TASK ▸ Copy exactly the lines of the data below, beginning with the line with "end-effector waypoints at" and ending with the line with "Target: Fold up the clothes". Pictures are to be omitted.
********************
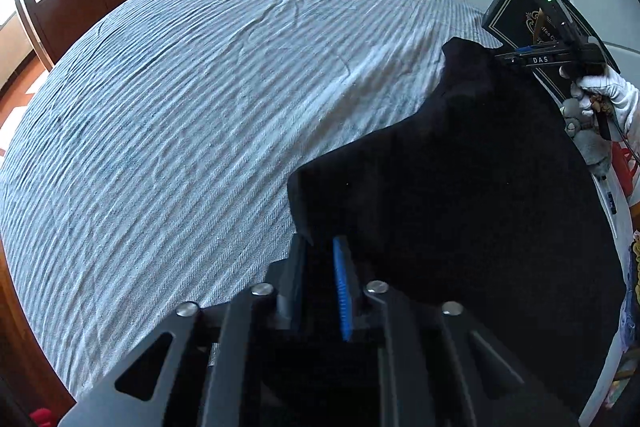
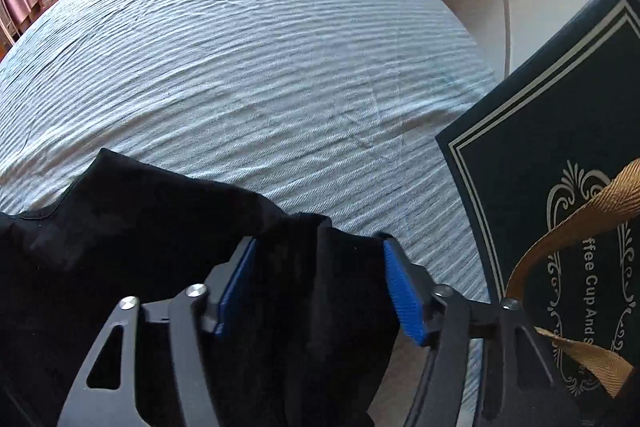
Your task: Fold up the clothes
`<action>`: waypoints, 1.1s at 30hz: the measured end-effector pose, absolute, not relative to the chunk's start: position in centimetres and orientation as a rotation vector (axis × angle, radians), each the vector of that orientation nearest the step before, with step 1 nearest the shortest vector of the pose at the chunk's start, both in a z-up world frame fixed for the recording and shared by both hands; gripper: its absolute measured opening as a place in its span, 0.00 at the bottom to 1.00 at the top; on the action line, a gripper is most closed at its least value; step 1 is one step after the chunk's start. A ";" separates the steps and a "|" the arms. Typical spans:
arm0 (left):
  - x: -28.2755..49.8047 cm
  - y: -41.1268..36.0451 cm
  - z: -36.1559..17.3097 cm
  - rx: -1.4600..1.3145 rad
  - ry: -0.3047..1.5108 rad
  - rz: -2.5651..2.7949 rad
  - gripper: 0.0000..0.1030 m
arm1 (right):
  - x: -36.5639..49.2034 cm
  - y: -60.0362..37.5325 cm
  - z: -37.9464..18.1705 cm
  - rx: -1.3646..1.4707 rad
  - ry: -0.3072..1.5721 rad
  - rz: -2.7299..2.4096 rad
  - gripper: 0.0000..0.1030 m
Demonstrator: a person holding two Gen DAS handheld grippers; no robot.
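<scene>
Left gripper [image 1: 320,247] jaws clamped together on an edge of the black garment [image 1: 460,187], which lies on the bed [image 1: 180,107] with its striped blue-white sheet, toward the bed's right side. Right gripper [image 2: 320,267] jaws apart, garment fabric bunched between them, blue pads [image 2: 404,291] not pressing. Dark bag [image 2: 540,167] at right.

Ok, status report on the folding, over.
Left hand-held gripper shut on black fabric garment. Right hand-held gripper open, garment between pads. Striped blue bedsheet beneath.
</scene>
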State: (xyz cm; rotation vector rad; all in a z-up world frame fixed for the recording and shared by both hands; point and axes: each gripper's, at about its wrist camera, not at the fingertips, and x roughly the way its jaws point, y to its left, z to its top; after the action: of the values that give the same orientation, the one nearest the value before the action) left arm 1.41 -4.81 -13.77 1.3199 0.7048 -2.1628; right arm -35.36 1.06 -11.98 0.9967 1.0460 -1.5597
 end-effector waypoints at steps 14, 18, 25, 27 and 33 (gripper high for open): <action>4.5 -6.3 -7.8 1.075 0.462 -2.122 0.03 | -29.0 0.0 -5.7 0.359 1.184 -1.783 0.05; 4.9 -9.4 -10.0 1.146 0.670 -2.130 0.10 | -30.7 -2.1 -8.6 0.514 1.162 -1.821 0.27; 8.9 -9.1 -8.7 1.185 0.689 -2.212 0.50 | -28.0 8.0 -2.5 0.637 0.871 -1.918 0.50; 9.1 -8.5 -9.3 1.266 0.689 -2.235 0.50 | -26.6 13.6 -1.2 0.701 0.800 -1.944 0.51; 9.2 -6.2 -11.1 1.425 0.646 -2.279 0.50 | -22.3 31.8 -3.9 1.061 0.722 -2.120 0.51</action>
State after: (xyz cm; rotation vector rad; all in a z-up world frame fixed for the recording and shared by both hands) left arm 9.23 -6.17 -11.12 1.4252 0.6455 -2.2792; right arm -22.27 31.85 -3.90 1.0611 0.7217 -2.1196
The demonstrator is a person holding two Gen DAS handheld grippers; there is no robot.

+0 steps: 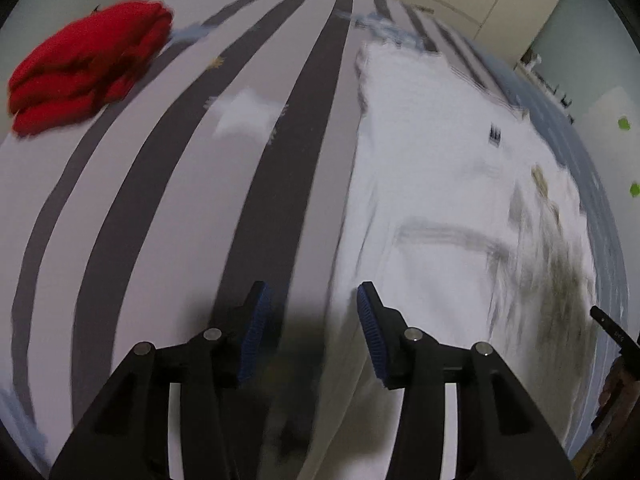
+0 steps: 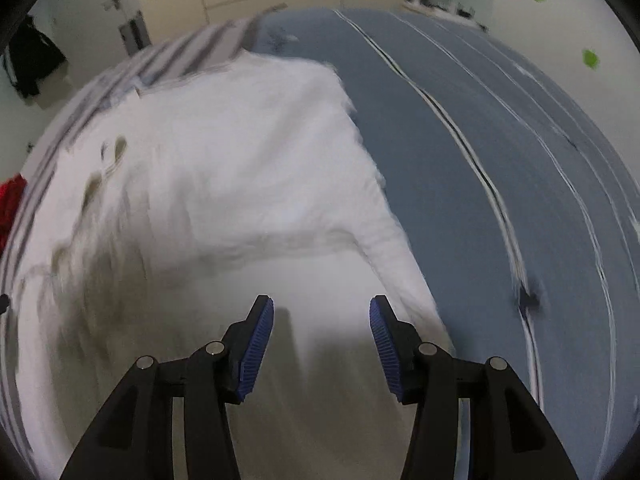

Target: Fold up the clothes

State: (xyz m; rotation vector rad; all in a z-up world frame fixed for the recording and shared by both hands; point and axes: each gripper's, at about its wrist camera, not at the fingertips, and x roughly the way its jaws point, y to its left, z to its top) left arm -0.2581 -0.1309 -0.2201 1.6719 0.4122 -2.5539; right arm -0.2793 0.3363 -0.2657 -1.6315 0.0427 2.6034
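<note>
A white garment (image 2: pixel 224 184) lay spread flat on the bed, motion-blurred in both views. It carried a smeared dark olive print toward one end and a small dark label near the other. Its edges looked ragged through the blur; one side ran along the blue bedding. A red garment (image 1: pixel 86 66) sat bunched in a rumpled heap, well apart from it.

Ahead of the left tongs (image 1: pixel 312 300), the striped bed cover (image 1: pixel 180 184) lies flat and bare toward 12 o'clock. A red clothes pile (image 1: pixel 86 66) blocks 10 o'clock, and a white garment (image 1: pixel 432 168) fills 2 o'clock. Past 2 o'clock from the right tongs (image 2: pixel 322 312), the blue sheet (image 2: pixel 480 128) lies bare.
</note>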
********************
RESPONSE TO THE EXERCISE ▸
 end-effector waypoints at steps 14, 18, 25, 27 and 33 (gripper high for open): <action>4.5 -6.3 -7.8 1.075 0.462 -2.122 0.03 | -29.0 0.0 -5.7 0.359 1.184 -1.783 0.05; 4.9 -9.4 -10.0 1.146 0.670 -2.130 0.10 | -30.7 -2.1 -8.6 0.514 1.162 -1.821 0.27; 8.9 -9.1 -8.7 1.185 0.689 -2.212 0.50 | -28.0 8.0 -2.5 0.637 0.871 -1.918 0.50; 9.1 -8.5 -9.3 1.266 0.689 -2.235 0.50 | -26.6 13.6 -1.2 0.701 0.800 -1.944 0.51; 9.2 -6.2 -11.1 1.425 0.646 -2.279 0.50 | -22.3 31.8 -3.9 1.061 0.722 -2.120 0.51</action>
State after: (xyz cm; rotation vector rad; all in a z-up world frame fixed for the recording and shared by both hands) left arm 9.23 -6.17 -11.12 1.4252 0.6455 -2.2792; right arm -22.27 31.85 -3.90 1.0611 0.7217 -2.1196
The demonstrator is a person holding two Gen DAS handheld grippers; there is no robot.

+0 steps: 
+0 steps: 

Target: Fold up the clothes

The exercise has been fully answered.